At work we’ve bought new NetApp filers, and I’ve been tasked with the installation. One of the new things that I decided to inplement is iSCSI monitoring, anything critical should be monitored anyway.This is where I hit the first hurdle, nobody seems to do iSCSI monitoring with nagios. Google doesn’t show any check_iscsi examples. So I started investigating the available options. The main contender is iscsiadm from the open-iscsi stack. For monitoring purposes this package has a big problem; it uses daemons to save state, which probably speeds things up a fair bit, but totally ruins it for monitoring purposes.
Then I found http://code.google.com/p/freebsd-iscsi/ which after a careful look does exactly what’s needed, iSCSI sendtargets discovery and not much else. When adapting the software for nagios I quickly noticed some segfaults, which warranted further investigation. It turns out that a buffer of 1024 bytes is allocated, which is used for transmitting and receiving iSCSI messages. But the code which parses messages just looks at the datasegmentlength field in the header, which is used even when it exceeds the buffersize of 1024. When trying to find a simple solution for this problem I noticed the MaxRecvDataSegmentLength parameter which can be used during login to limit the length of messages. This looked like a quick fix, so I dediced to try it out. The NetApp filer I was talking to however didn’t appreciate the change.

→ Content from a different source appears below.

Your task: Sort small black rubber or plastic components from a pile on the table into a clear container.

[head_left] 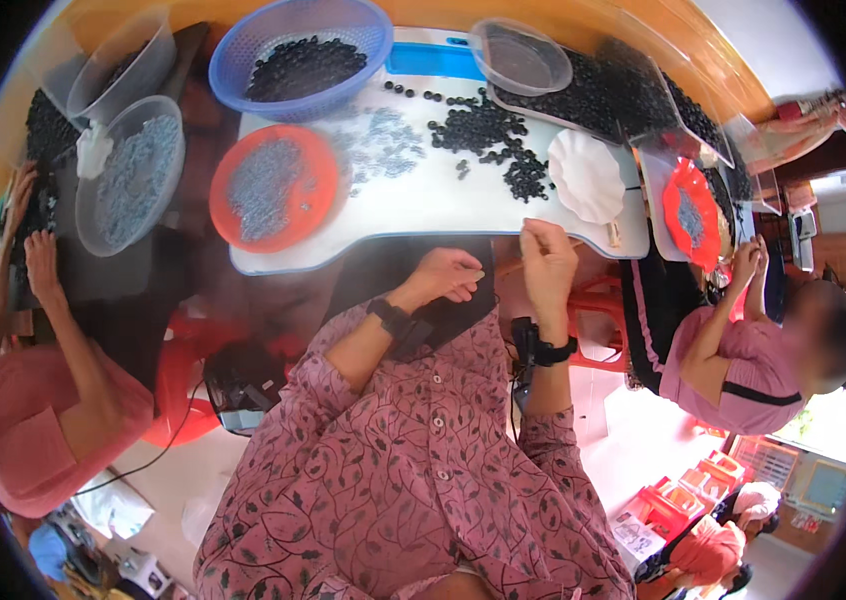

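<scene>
A person's left hand [450,275] is curling loosely, and the right hand [549,262] is pinching its fingertips together by the white counter [463,210]; whether either is gripping anything cannot be told. Black beads [478,130] are lying beyond them, near a scalloped white dish [586,180], while small grey pieces [263,188] are resting on a red plate [318,215] leftward.

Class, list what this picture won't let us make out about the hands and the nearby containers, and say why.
All in the head view:
- Whatever the left hand may pinch: too small, partly covered by its fingers.
- Whatever the right hand may hold: hidden by its own fingers.
- Exact shape of the grey bits on the red plate: too small.
- Part of the blue basket's bottom: covered by black pieces.
</scene>
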Demonstrator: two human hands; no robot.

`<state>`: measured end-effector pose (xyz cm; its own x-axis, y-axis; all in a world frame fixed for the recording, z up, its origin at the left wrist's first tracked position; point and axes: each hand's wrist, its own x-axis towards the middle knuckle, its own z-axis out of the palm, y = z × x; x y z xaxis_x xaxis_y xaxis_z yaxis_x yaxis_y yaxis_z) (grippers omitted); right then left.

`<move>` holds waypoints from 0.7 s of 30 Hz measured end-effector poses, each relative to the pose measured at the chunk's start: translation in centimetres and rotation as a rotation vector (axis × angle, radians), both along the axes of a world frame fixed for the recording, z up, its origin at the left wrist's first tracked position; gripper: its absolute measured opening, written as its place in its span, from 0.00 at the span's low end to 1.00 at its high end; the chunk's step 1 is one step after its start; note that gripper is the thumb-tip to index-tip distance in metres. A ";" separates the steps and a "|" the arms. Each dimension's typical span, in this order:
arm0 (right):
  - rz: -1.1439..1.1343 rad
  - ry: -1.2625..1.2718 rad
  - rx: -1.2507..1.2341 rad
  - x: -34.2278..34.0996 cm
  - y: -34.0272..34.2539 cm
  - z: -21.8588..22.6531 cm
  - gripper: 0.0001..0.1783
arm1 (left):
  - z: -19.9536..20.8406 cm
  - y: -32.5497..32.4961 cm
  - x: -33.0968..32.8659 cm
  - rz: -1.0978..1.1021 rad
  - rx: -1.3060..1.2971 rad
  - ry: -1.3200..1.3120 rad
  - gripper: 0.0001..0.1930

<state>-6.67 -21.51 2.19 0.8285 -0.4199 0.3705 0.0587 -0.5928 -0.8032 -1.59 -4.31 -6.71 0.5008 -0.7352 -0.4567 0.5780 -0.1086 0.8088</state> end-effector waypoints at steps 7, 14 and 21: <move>0.094 0.014 -0.185 4.2 3.0 -0.8 0.08 | 1.3 1.9 0.0 0.066 0.005 -0.054 0.16; 0.150 0.021 -0.278 7.3 3.6 -1.6 0.10 | 5.3 3.7 0.7 0.120 -0.029 -0.143 0.13; 0.132 0.088 -0.446 9.2 3.7 -2.5 0.24 | 6.8 5.4 1.0 0.267 -0.160 -0.158 0.13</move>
<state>2.53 -17.77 -0.30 0.9006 -0.1250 0.4163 0.0995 -0.8730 -0.4775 -0.60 1.05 0.07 0.7408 -0.6243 -0.2479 0.4351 0.1649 0.8851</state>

When creating a sendtargets responce a NetApp will include every network interface which has iSCSI enabled. This will cause the response to be quite large if you have 10-15 active interfaces. So when trying to stuff all this information, about 1517 bytes normally in two 1500 bytes ethernet frames, in 512 bytes I hit the following panic:
Tue Feb 12 14:19:54 CET [mgr.stack.string:notice]: Panic string: ../driver/scsitarget/iswt/iswti_text.c:624: Assertion failure. in process iswti_iscsip_thread on release NetApp Release 7.2.4L1
The sad thing with NetApp is that most bugs like this will cause a reboot, which interrupts operation quite heavily. The main problem with this one is that if iSCSI is enabled it probably isn’t possible to stop people rebooting your filers.